Bu durumda; oluşan manevi zararın, manevi tazminatın yukarıda belirtilen niteliği de gözetilmek suretiyle tazmini gerekmekte olup, davacıların manevi tazminat isteminin kabulüne yönelik temyize konu İdare Mahkemesi kararında sonucu itibarıyla hukuki isabetsizlik bulunmamıştır.

KARAR SONUCU :
Açıklanan nedenlerle;
1.Davalı idarenin temyiz isteminin kısmen KABULÜNE, kısmen REDDİNE,
2. Temyize konu … İdare Mahkemesinin … tarih ve E:…, K:… sayılı kararının manevi tazminat isteminin kabulüne yönelik kısmının yukarıda belirtilen gerekçe ile ONANMASINA, maddi tazminat isteminin kabulüne yönelik kısmının BOZULMASINA,
3.Bozulan kısım hakkında yeniden bir karar verilmek üzere dosyanın anılan Mahkemeye gönderilmesine,
4. 2577 sayılı Kanun’un (Geçici 8. maddesi uyarınca uygulanmasına devam edilen) 54. maddesinin 1. fıkrası uyarınca bu kararın tebliğ tarihini izleyen 15 (on beş) gün içerisinde karar düzeltme yolu açık olmak üzere, 09/01/2023 tarihinde maddi tazminat isteminin kabulüne yönelik kısım bakımından oy çokluğuyla, manevi tazminat isteminin kabulüne yönelik kısım bakımından oy birliğiyle karar verildi.

(X) KARŞI OY :
Dava dosyasına sunulan bilgi ve belgelerin incelenmesinden; dosyanın Adli Tıp Kurumuna gönderilmesinin ardından Adli Tıp Kurumunun 14/05/2018 tarihli yazısı ile inceleme yapılabilmesi için, hastaya 1991 yılındaki operasyon sonrası gelişen hemiparazisine yönelik çekilen beyin BT ve diğer tetkikler ile 27/05/2000 tarihinde çekilen beyin BT ve çekilen tüm grafilerin gönderilmesinin, 1997 yılında gelişen pil cebi enfeksiyonuna ait yara/drenaj kültür sonuçlarını içeren mikrobiyolojik tetkikler ile plastik cerrahi konsültasyon notlarının gönderilmesinin istenildiği bu minvalde Mahkemece anılan tıbbi bilgi ve belgelerin ara kararla davalı idareden istenildiği, davalı idarenin 04/02/2019 tarihli cevabi yazısında 2002 yılından önceki tetkiklere ulaşılamadığının belirtildiği anlaşılmaktadır.

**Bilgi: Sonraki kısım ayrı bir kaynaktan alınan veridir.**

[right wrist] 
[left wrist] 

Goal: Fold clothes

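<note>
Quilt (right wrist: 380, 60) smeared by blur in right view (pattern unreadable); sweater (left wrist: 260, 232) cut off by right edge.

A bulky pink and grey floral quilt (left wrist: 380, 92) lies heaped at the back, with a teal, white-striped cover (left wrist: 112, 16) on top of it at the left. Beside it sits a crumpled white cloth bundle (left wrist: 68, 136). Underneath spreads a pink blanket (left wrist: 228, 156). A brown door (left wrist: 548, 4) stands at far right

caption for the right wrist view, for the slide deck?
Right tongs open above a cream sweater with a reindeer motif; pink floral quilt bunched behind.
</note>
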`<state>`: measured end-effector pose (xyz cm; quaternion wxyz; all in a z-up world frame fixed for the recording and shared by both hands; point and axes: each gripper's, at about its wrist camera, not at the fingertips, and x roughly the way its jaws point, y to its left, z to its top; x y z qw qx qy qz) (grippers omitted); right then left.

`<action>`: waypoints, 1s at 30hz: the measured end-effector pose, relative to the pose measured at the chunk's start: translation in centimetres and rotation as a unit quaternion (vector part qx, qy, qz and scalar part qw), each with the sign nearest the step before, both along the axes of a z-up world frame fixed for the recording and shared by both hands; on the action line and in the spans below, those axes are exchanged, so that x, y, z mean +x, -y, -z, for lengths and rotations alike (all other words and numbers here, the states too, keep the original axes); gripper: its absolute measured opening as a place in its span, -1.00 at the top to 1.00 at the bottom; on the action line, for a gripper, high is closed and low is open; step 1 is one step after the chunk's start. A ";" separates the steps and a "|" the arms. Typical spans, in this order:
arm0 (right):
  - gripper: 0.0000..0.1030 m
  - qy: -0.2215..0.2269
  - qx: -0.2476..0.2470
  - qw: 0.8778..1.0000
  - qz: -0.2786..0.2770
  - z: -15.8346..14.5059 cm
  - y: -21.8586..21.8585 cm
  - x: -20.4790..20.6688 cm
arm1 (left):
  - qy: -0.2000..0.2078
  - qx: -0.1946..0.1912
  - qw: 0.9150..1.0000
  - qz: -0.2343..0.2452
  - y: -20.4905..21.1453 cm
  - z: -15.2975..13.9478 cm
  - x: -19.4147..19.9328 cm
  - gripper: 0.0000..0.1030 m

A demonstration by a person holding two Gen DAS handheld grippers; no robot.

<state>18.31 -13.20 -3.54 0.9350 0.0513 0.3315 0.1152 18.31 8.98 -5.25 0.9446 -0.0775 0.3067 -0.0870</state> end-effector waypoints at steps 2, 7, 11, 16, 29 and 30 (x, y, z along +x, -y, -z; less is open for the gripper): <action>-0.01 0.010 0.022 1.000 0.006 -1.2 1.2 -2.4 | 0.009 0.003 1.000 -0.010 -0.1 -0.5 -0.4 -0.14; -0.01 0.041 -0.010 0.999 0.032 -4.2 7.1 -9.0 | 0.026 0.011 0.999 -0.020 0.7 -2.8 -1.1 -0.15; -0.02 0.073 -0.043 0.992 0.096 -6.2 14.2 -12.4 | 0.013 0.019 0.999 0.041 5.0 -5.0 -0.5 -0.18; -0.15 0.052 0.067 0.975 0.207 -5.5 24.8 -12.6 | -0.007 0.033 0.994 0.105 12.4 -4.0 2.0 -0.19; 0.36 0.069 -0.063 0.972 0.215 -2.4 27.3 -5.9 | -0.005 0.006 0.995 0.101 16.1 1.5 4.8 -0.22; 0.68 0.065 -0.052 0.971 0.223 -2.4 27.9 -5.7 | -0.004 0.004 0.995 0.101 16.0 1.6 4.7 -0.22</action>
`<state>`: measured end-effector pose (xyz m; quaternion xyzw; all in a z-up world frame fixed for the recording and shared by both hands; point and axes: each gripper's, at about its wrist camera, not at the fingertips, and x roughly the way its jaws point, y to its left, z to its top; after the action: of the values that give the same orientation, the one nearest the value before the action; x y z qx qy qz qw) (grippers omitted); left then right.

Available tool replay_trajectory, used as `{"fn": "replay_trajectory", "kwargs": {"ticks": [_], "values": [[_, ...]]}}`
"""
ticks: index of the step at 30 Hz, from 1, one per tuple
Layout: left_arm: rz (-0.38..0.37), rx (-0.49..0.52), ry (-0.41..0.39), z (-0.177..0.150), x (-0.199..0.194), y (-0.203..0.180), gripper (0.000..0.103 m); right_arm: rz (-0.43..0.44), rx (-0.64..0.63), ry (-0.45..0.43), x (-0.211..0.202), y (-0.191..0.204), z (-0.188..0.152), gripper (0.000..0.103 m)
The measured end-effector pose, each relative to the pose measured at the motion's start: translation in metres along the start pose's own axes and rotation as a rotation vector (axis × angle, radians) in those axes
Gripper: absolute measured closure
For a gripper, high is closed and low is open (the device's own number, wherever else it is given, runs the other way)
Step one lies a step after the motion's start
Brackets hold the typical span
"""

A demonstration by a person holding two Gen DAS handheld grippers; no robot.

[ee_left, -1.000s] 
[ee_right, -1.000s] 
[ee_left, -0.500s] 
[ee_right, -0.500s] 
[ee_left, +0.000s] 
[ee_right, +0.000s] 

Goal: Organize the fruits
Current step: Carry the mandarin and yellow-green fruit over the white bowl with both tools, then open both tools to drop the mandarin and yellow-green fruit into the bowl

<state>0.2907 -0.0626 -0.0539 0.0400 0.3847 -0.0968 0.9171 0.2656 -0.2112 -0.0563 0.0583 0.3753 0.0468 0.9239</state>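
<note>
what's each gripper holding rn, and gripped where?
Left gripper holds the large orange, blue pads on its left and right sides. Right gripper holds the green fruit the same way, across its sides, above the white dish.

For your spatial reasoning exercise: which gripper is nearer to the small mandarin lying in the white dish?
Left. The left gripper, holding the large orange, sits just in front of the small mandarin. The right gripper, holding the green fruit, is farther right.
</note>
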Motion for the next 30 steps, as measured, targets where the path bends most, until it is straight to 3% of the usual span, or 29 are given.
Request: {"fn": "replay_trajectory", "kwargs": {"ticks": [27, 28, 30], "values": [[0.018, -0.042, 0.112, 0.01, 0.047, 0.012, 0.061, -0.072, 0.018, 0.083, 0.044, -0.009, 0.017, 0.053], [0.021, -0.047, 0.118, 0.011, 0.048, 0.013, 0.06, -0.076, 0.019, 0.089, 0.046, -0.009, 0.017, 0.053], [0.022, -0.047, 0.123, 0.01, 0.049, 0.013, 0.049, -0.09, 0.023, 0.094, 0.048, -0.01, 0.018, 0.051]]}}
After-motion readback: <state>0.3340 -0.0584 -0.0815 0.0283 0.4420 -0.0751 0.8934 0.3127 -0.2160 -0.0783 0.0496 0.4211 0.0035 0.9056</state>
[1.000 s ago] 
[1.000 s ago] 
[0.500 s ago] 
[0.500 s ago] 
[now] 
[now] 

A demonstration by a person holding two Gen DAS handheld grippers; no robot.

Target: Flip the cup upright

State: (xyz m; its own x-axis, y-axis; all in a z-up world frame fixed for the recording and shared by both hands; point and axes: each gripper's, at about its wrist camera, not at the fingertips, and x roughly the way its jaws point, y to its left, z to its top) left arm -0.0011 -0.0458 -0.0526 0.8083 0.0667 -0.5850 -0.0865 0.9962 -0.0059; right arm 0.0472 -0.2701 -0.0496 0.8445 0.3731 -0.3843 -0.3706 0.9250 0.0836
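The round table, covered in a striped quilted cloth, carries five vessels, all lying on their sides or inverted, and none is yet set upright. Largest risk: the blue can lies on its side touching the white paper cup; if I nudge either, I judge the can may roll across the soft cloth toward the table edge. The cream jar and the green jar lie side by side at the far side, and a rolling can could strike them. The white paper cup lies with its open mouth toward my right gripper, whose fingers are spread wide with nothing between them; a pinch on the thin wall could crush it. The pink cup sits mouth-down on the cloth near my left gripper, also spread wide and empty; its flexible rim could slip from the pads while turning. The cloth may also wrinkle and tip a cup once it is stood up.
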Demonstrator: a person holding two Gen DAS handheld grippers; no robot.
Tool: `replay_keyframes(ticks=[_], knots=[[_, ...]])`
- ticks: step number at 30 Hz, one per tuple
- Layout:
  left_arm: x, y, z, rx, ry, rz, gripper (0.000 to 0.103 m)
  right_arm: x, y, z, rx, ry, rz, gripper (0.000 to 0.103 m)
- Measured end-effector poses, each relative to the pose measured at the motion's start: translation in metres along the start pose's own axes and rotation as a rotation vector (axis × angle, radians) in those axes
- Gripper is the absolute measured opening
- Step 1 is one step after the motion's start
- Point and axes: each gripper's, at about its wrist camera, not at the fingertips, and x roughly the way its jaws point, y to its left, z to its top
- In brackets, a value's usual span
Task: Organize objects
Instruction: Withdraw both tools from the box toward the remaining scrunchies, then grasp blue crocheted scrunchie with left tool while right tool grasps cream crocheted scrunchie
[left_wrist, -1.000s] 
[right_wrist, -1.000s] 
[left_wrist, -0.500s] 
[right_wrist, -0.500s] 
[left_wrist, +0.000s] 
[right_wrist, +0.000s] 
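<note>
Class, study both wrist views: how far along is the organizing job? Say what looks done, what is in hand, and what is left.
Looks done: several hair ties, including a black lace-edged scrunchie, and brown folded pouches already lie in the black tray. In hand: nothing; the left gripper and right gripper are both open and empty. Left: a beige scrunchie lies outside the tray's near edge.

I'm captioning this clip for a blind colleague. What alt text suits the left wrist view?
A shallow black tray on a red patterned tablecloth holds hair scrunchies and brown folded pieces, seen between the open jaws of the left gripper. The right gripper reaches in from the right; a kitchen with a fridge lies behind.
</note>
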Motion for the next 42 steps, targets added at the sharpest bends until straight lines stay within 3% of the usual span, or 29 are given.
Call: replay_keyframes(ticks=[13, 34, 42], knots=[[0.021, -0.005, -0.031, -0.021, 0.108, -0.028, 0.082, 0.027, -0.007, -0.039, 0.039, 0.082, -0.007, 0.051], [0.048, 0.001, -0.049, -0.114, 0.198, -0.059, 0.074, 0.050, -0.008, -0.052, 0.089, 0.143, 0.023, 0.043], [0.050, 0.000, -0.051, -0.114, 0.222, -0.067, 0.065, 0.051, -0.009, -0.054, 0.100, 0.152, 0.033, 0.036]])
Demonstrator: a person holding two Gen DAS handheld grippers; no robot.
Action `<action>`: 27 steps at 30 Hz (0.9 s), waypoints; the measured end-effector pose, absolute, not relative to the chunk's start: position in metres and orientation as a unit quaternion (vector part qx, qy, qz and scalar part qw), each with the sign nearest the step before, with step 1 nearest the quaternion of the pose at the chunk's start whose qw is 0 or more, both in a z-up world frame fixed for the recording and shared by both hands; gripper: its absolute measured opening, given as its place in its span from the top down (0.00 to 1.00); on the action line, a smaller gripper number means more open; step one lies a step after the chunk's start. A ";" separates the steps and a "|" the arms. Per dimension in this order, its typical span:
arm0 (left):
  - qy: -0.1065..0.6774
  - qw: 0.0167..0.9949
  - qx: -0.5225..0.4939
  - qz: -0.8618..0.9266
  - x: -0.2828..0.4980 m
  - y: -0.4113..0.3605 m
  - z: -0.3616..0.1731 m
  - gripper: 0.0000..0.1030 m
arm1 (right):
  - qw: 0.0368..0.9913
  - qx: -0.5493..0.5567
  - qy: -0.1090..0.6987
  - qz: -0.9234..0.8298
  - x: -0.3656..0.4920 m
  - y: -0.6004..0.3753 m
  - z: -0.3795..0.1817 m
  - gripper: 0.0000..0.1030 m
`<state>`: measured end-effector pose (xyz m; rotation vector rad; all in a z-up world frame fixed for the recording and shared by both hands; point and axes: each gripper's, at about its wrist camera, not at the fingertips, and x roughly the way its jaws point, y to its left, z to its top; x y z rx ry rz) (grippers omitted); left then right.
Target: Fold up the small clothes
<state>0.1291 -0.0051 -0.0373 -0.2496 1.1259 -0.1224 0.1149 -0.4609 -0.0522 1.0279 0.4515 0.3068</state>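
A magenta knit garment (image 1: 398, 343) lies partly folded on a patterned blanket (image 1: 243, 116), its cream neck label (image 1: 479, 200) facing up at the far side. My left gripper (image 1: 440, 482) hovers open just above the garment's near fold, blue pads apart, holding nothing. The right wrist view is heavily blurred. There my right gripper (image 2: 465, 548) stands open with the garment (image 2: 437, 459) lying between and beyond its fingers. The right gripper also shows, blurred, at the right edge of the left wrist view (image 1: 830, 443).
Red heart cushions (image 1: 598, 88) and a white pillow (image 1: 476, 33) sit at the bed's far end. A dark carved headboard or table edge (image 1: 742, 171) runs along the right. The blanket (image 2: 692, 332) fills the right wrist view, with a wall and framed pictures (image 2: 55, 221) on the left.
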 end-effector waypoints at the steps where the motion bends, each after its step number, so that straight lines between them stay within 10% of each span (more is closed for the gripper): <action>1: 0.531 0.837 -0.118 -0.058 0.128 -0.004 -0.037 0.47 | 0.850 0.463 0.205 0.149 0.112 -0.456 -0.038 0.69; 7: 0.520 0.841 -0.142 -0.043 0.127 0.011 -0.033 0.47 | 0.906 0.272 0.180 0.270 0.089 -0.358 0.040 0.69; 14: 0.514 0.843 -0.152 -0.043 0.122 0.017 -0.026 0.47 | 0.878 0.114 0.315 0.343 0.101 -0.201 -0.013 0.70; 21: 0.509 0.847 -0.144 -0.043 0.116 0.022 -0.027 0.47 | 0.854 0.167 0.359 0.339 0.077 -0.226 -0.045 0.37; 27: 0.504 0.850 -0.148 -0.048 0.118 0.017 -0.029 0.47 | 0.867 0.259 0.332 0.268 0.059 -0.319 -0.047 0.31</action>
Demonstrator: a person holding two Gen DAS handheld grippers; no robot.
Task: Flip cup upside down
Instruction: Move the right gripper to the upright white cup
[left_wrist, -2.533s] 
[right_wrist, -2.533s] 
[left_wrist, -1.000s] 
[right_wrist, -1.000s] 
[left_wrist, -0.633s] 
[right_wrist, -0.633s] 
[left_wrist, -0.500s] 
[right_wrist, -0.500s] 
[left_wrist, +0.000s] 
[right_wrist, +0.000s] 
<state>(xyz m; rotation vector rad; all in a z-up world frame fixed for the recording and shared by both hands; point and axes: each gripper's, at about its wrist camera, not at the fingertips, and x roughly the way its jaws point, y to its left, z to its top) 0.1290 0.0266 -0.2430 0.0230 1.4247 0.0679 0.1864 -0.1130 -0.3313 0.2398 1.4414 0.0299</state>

Bilindiği üzere, tıbbi bilgi ve belgelerin kayıt altına alınıp saklanması idarenin yükümlülüğü altındadır. Zira sağlık hizmetine ilişkin bir uygulamanın kusurlu ilerleyip ilerlemediği de bu tıbbi belgelerin incelenmesi neticesinde ortaya çıkacaktır.
Olayda davalı idare tarafından Adli Tıp Kurumunca istenen tıbbi bilgi ve belgelerin dosyaya sunulamadığı görüldüğünden davacı …’ın 1991 yılında geçirdiği ameliyatlardan sonra vücudunun sağ tarafında gerçekleşen kuvvet kaybının ve 1997 yılında gerçekleşen yara enfeksiyonunun nedenine hiçbir zaman ulaşamayacağı ve ömür boyu şüphe duyacağı açıktır.
Bu itibarla, tıbbi kayıtları usulünce tutamayan davalı idarenin hizmetin kusurlu yürütülüp yürütülmediği noktasında inceleme yapmayı engellediği, ispat yükümlülüğünü yerine getiremeyen idarenin olayda hizmet kusuru bulunduğu kanaatine varıldığından hizmet kusuru ilke ve kuralları çerçevesinde davacı …’ın maddi zararının da karşılanması gerekmektedir.
Bu sebeple, temyize konu kararın maddi tazminat isteminin kabulüne ilişkin kısmının belirtilen gerekçe ile onanması gerektiği oyuyla aksi yöndeki Daire kararına katılmıyorum.